▸ HOW TO COMPLETE THIS TASK
Only the pictures are to be left out; please reproduce everything else in the data exactly.

▸ AVAILABLE DATA
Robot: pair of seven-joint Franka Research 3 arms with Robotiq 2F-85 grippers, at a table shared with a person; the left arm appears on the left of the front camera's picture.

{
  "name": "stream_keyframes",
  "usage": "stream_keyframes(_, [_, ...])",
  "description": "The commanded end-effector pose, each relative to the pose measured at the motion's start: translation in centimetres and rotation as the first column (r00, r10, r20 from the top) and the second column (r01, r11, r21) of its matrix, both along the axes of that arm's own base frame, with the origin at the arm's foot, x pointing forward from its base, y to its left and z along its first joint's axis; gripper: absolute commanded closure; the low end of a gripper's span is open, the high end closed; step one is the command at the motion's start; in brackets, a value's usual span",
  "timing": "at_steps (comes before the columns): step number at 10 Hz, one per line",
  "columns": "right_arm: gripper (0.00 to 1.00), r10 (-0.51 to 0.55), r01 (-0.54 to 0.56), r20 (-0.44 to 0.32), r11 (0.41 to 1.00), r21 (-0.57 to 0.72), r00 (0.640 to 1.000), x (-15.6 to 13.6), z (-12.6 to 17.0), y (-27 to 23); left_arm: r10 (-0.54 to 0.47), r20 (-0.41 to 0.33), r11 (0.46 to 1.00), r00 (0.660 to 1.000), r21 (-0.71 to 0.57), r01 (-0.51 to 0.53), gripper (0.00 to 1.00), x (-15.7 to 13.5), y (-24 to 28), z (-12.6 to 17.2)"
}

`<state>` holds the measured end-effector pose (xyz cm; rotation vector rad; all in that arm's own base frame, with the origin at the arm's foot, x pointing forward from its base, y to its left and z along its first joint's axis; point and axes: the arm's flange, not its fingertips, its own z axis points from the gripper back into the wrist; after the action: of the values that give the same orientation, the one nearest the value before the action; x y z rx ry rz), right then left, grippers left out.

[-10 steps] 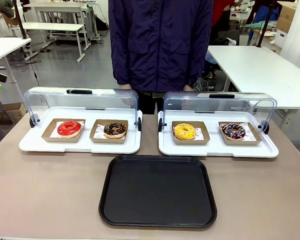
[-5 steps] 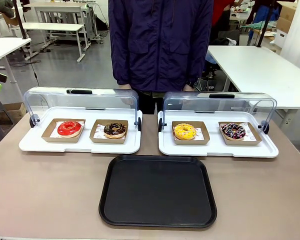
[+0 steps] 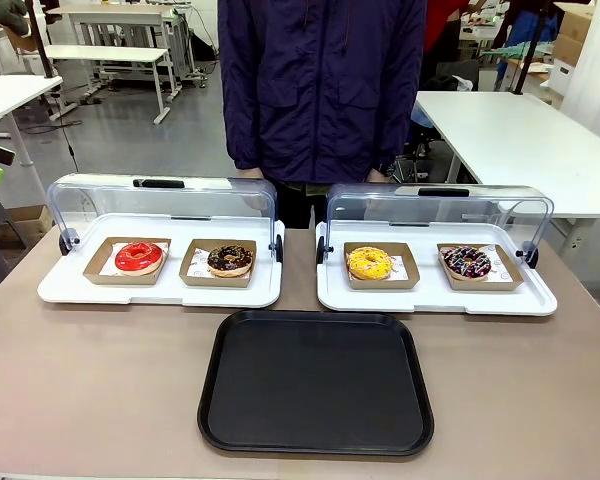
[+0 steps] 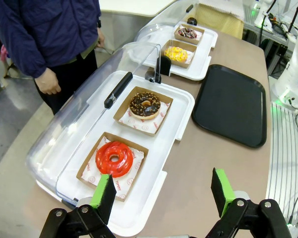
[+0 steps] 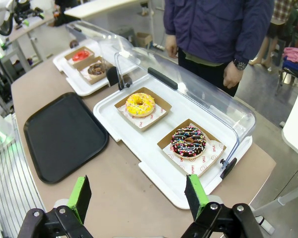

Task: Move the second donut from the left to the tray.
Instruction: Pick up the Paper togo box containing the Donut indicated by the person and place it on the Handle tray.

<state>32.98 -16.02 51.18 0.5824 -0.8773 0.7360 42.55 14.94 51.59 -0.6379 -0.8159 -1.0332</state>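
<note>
The chocolate donut with pale crumbs (image 3: 229, 260) sits in its brown cardboard holder (image 3: 192, 272) on the right half of the left white tray (image 3: 80, 292), beside a red-glazed donut (image 3: 139, 257) and under the raised clear lid (image 3: 160, 205). The black tray (image 3: 315, 385) lies on the bench (image 3: 100, 380) just in front of both white trays. The left end effector (image 4: 164, 191) and the right end effector (image 5: 138, 196) hover above the bench, each with its fingers spread wide and gripping nothing.

You have a left white tray (image 3: 60, 290) holding a red-glazed donut (image 3: 139, 257), and a right white tray (image 3: 430, 298) with a yellow donut (image 3: 369, 263) beside a sprinkled donut (image 3: 466, 263). Their clear lids (image 3: 110, 205) seem tipped back; a person (image 3: 320, 90) in a dark jacket stands behind
</note>
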Motion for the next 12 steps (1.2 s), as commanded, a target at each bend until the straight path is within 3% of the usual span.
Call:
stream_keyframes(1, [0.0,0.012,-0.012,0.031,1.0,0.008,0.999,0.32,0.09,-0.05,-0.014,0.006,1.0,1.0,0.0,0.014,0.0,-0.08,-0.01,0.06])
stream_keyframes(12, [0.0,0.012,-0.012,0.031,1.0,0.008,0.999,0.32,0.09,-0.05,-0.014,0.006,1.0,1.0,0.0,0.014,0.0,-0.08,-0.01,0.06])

▸ ANSWER FOR THE TASK
Robot: pair of seven-joint Franka Research 3 arms with Robotiq 2F-85 grippers, at a table shared with a person; the left arm appears on the left of the front camera's picture.

{
  "name": "stream_keyframes",
  "usage": "stream_keyframes(_, [_, ...])",
  "description": "The commanded end-effector pose, each relative to the pose measured at the motion's start: translation in centimetres and rotation as the first column (r00, r10, r20 from the top) and the second column (r01, r11, r21) of its matrix, both along the axes of that arm's own base frame, with the origin at the arm's foot, x pointing forward from its base, y to its left and z along its first joint's axis; gripper: absolute commanded closure; the low end of a gripper's span is open, the high end closed; step one is the command at the motion's start; in brackets, a value's usual span",
  "timing": "at_steps (comes before the columns): step number at 10 Hz, one per line",
  "columns": "right_arm: gripper (0.00 to 1.00), r10 (-0.51 to 0.55), r01 (-0.54 to 0.56), r20 (-0.44 to 0.32), r11 (0.41 to 1.00), r21 (-0.57 to 0.72), r00 (0.640 to 1.000), x (-15.6 to 13.6), z (-12.6 to 17.0), y (-27 to 23); left_arm: r10 (-0.54 to 0.47), r20 (-0.41 to 0.33), r11 (0.46 to 1.00), r00 (0.660 to 1.000), r21 (-0.71 to 0.57), r01 (-0.51 to 0.53), gripper (0.00 to 1.00), x (-15.7 to 13.5), y (-24 to 28), z (-12.6 to 17.2)"
}

`<state>` holds the measured end-effector pose (xyz cm; rotation vector rad; all in that arm's own base frame, with the origin at the arm's foot, x pointing forward from its base, y to its left and z along its first joint's axis; point and axes: the arm's flange, not its fingertips, its own z axis points from the gripper back into the wrist; after the action: of the values that give the same orientation, the one nearest the value before the action; x y z rx ry rz), right then left, grippers left out.

[-10 steps] 
[-5 steps] 
[+0 steps] 
[+0 steps] 
[+0 steps] 

Task: Move the second donut from the left to the tray.
Instruction: Pick up the Paper togo box containing the Donut indicated by the person and place it on the Handle tray.

<state>32.98 -16.02 51.18 0.5824 -0.8773 0.7360 42.55 14.94 51.59 -0.6379 -0.8159 -1.0332</state>
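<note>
The chocolate donut with pale crumbs (image 3: 229, 260) sits in its brown cardboard holder (image 3: 192, 272) on the right half of the left white tray (image 3: 80, 292), beside a red-glazed donut (image 3: 139, 257) and under the raised clear lid (image 3: 160, 205). The black tray (image 3: 315, 385) lies on the bench (image 3: 100, 380) just in front of both white trays. The left end effector (image 4: 164, 191) and the right end effector (image 5: 138, 196) hover above the bench, each with its fingers spread wide and gripping nothing.

You have a left white tray (image 3: 60, 290) holding a red-glazed donut (image 3: 139, 257), and a right white tray (image 3: 430, 298) with a yellow donut (image 3: 369, 263) beside a sprinkled donut (image 3: 466, 263). Their clear lids (image 3: 110, 205) seem tipped back; a person (image 3: 320, 90) in a dark jacket stands behind
</note>
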Motion for the next 12 steps (1.2 s), as commanded, a target at each bend until the straight path is within 3% of the usual span.
Call:
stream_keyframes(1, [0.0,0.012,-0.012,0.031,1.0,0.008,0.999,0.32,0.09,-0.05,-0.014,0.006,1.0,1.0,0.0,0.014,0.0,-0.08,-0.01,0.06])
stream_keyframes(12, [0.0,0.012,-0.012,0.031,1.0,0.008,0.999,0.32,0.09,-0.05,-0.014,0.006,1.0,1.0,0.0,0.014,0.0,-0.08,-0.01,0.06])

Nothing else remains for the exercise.